Caged Black Holes: Black Holes in Compactified Spacetimes I -- Theory
Barak Kol, Evgeny Sorkin, Tsvi Piran
TL;DR
This work addresses black objects in spacetimes with a single compact dimension, where phases include uniform and non-uniform black strings and black holes, and where phase transitions probe topology change and Cosmic Censorship. It develops a numerical framework based on a conformal gauge ansatz, the method of equivalent sources for asymptotics, and thermodynamic consistency checks via the first law $\,dm = T\, dS + \tau\, d\hat{L}$ and Smarr's formula, augmented by dimensional reduction that yields a scalar charge $b$ as an additional order parameter. The paper provides explicit mappings between asymptotic data and physical charges through a $2\times2$ linear relation between $(a,b)$ and $(m,\tau)$, analyzes small black holes (where $\tau\to0$) and derives precise horizon observables such as $A$, $\kappa$, and horizon eccentricity, including dimension-specific predictions.

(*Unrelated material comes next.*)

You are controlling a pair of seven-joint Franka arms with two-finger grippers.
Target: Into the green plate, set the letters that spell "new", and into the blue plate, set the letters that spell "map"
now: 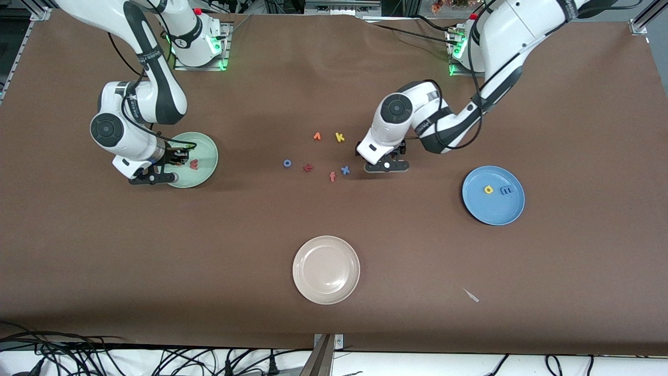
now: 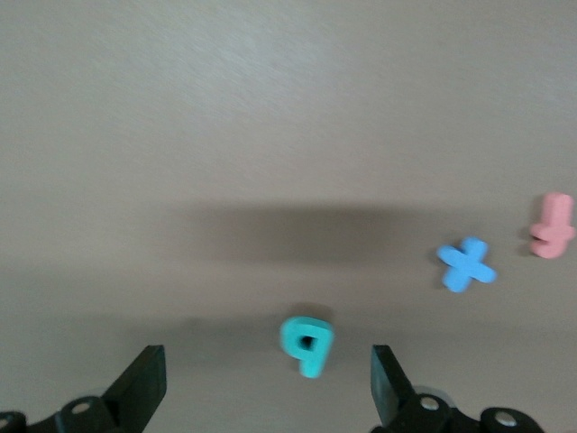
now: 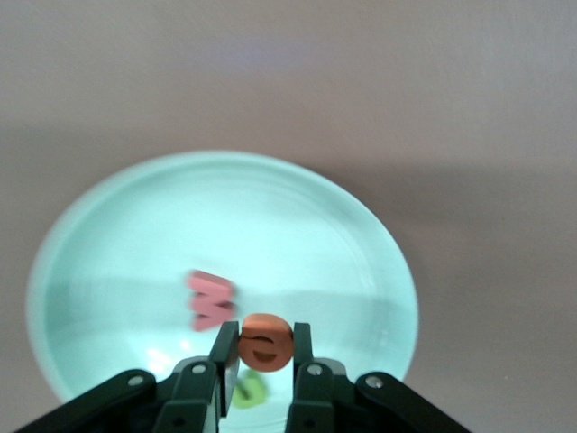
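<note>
The right tool (image 3: 263, 347) pinches the orange "e" (image 3: 266, 342) above the green plate (image 3: 117, 225), where the pink "w" (image 3: 210, 299) and green "n" (image 3: 251, 389) lie. The left tool (image 2: 269, 379), fingers spread wide and empty, straddles the teal "a" (image 2: 307, 343) on the worktop (image 1: 209, 250). Toward the left arm's end, the blue plate (image 1: 493, 211) holds the yellow "p" (image 1: 488, 189) and blue "m" (image 1: 507, 190).

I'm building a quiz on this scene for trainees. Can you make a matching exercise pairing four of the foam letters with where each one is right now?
Things:
1. orange "e"
2. pinkish-red "w"
3. teal "a"
4. yellow "p"

Places:
A. lying in the blue plate
B. on the table between the open left gripper fingers
C. pinched in the right gripper
D. lying in the green plate

Pairs: 1-C, 2-D, 3-B, 4-A
</note>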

Together, these results establish a robust, gauge-consistent toolkit to explore the phase structure and topology-change scenarios of black holes in compactified spacetimes, setting the stage for forthcoming numerical 5d solutions and comparisons with GL-transition predictions.
Abstract
In backgrounds with compact dimensions there may exist several phases of black objects including the black-hole and the black-string. The phase transition between them raises puzzles and touches fundamental issues such as topology change, uniqueness and Cosmic Censorship. No analytic solution is known for the black hole, and moreover, one can expect approximate solutions only for very small black holes, while the phase transition physics happens when the black hole is large. Hence we turn to numerical solutions. Here some theoretical background to the numerical analysis is given, while the results will appear in a forthcoming paper. Goals for a numerical analysis are set. The scalar charge and tension along the compact dimension are defined and used as improved order parameters which put both the black hole and the black string at finite values on the phase diagram. Predictions for small black holes are presented. The differential and the integrated forms of the first law are derived, and the latter (Smarr's formula) can be used to estimate the ``overall numerical error''. Field asymptotics and expressions for physical quantities in terms of the numerical ones are supplied. Techniques include ``method of equivalent charges'', free energy, dimensional reduction, and analytic perturbation for small black holes.